Aims: This study aims to identify the biomarkers for chronic hypersensitivity pneumonitis
(CHP) and facilitate the precise gene therapy of CHP.
Background: Chronic hypersensitivity pneumonitis (CHP) is an interstitial lung disease caused by
hypersensitive reactions to inhaled antigens. Clinically, the task of differentiating CHP and other interstitial
lung diseases, especially idiopathic pulmonary fibrosis (IPF), was challenging.
Objective: In this study, we analyzed the publically available gene expression profile of 82 CHP patients,
103 IPF patients, and 103 control samples to identify the CHP biomarkers.
Methods: The CHP biomarkers were selected with advanced feature selection methods: Monte Carlo
Feature Selection (MCFS) and Incremental Feature Selection (IFS). A Support Vector Machine
(SVM) classifier was built. Then, we analyzed these CHP biomarkers through functional enrichment
analysis and differential co-expression analysis.

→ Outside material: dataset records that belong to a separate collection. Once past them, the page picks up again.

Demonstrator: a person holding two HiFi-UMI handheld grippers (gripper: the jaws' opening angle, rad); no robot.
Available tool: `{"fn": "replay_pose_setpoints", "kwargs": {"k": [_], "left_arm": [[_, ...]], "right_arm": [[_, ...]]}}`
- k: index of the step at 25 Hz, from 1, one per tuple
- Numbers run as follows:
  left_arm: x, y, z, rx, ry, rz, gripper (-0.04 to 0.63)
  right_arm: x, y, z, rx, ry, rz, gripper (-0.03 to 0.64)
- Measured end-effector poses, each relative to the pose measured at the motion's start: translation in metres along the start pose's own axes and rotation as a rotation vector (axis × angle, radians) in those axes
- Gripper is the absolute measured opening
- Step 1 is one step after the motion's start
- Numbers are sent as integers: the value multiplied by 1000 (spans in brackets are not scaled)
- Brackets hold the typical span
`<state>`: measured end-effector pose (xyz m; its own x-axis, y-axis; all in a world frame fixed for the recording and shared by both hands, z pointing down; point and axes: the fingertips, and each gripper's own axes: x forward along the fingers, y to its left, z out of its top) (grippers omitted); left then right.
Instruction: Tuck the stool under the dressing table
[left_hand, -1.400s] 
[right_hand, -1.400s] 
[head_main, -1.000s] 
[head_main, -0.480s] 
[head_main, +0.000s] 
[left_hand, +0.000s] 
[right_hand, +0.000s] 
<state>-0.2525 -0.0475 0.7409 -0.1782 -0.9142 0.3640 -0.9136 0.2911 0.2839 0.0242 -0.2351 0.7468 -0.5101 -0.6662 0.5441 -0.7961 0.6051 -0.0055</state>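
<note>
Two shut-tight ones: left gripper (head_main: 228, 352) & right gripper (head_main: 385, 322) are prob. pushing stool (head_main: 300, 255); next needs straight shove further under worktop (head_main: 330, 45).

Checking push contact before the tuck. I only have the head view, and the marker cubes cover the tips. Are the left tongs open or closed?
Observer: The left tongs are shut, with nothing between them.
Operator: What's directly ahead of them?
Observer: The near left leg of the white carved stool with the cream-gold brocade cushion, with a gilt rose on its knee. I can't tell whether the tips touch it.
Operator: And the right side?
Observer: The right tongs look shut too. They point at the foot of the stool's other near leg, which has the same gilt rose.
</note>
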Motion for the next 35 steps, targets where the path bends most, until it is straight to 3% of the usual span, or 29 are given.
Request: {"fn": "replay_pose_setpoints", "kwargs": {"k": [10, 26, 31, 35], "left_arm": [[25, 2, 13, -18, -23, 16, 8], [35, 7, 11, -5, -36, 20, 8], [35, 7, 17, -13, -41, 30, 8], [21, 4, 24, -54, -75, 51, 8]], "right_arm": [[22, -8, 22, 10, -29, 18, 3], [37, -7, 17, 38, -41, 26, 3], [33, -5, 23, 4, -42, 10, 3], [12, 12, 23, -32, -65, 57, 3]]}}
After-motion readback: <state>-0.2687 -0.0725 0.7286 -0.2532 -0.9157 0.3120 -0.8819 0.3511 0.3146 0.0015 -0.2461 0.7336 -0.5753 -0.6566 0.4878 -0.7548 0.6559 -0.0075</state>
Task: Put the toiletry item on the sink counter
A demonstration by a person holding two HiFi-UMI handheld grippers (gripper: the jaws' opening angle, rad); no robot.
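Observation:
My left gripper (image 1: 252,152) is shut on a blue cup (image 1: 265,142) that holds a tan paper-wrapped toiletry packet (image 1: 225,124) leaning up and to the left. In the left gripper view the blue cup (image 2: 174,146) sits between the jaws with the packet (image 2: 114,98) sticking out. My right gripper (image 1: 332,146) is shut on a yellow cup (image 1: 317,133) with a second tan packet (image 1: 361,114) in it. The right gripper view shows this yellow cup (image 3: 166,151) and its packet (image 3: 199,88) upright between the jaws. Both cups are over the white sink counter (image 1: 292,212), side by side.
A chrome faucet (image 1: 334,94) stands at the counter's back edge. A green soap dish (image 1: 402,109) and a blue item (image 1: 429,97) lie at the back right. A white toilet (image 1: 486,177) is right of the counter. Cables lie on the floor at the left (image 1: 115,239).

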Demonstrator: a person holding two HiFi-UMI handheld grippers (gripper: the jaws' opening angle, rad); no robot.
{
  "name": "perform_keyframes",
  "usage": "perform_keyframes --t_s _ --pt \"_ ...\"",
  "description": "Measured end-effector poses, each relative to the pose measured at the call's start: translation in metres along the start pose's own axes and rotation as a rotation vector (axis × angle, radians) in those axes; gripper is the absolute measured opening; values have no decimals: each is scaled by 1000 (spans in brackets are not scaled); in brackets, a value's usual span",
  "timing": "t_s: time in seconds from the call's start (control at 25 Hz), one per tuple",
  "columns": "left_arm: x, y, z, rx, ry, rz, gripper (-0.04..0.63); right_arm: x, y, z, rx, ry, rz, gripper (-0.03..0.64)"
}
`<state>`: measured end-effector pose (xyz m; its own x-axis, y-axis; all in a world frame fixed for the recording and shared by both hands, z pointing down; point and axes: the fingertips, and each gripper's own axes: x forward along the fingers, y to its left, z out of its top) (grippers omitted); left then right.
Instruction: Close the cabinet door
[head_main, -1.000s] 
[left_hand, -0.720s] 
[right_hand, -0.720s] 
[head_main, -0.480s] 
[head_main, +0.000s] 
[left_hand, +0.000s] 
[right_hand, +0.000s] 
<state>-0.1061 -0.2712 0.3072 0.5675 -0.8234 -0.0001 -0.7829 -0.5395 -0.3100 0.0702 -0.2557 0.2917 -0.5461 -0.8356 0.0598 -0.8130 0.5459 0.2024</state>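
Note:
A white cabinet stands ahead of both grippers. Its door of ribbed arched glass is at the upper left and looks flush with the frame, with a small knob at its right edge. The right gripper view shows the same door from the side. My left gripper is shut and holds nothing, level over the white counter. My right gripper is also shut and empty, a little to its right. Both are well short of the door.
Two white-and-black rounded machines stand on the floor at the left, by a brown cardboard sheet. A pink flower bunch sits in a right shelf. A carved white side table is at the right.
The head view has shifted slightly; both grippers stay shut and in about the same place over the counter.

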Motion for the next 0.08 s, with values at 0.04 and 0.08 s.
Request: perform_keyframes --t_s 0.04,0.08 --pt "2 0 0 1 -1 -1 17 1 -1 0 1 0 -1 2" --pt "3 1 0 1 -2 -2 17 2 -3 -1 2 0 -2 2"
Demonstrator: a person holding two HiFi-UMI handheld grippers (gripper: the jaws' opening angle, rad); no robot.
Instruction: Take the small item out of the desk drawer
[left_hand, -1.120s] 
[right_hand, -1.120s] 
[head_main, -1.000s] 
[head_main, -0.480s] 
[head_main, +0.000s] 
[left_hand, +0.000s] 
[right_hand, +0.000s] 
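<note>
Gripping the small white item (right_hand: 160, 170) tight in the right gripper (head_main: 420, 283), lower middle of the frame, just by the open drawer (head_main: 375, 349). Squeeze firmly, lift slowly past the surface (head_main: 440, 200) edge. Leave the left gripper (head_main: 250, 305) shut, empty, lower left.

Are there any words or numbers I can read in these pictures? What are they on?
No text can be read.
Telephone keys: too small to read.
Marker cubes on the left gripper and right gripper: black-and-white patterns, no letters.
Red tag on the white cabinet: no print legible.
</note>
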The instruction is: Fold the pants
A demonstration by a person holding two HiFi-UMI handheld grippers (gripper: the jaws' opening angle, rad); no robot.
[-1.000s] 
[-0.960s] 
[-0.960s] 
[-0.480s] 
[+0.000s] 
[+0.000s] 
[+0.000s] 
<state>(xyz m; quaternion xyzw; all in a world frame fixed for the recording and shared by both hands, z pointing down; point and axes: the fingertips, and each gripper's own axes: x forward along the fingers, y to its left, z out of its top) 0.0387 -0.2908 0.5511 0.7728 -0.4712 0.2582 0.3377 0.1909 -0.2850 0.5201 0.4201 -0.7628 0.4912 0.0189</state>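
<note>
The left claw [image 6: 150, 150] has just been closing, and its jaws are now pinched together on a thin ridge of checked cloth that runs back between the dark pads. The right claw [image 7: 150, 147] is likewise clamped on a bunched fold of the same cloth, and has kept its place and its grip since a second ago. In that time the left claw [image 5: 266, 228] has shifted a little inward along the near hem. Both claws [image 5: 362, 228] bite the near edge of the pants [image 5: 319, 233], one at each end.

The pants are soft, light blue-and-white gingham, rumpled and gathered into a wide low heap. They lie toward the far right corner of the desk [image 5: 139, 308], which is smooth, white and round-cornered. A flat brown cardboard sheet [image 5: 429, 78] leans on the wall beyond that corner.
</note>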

Results: There were 674 identified CHP biomarkers. The co-expression network of these biomarkers
in CHP included more negative regulations and the network structure of CHP was quite different
from the network of IPF and control.
Conclusion: The SVM classifier may serve as an important clinical tool to address the challenging
task of differentiating between CHP and IPF. Many of the biomarker genes on the differential coexpression
network showed great promise in revealing the underlying mechanisms of CHP.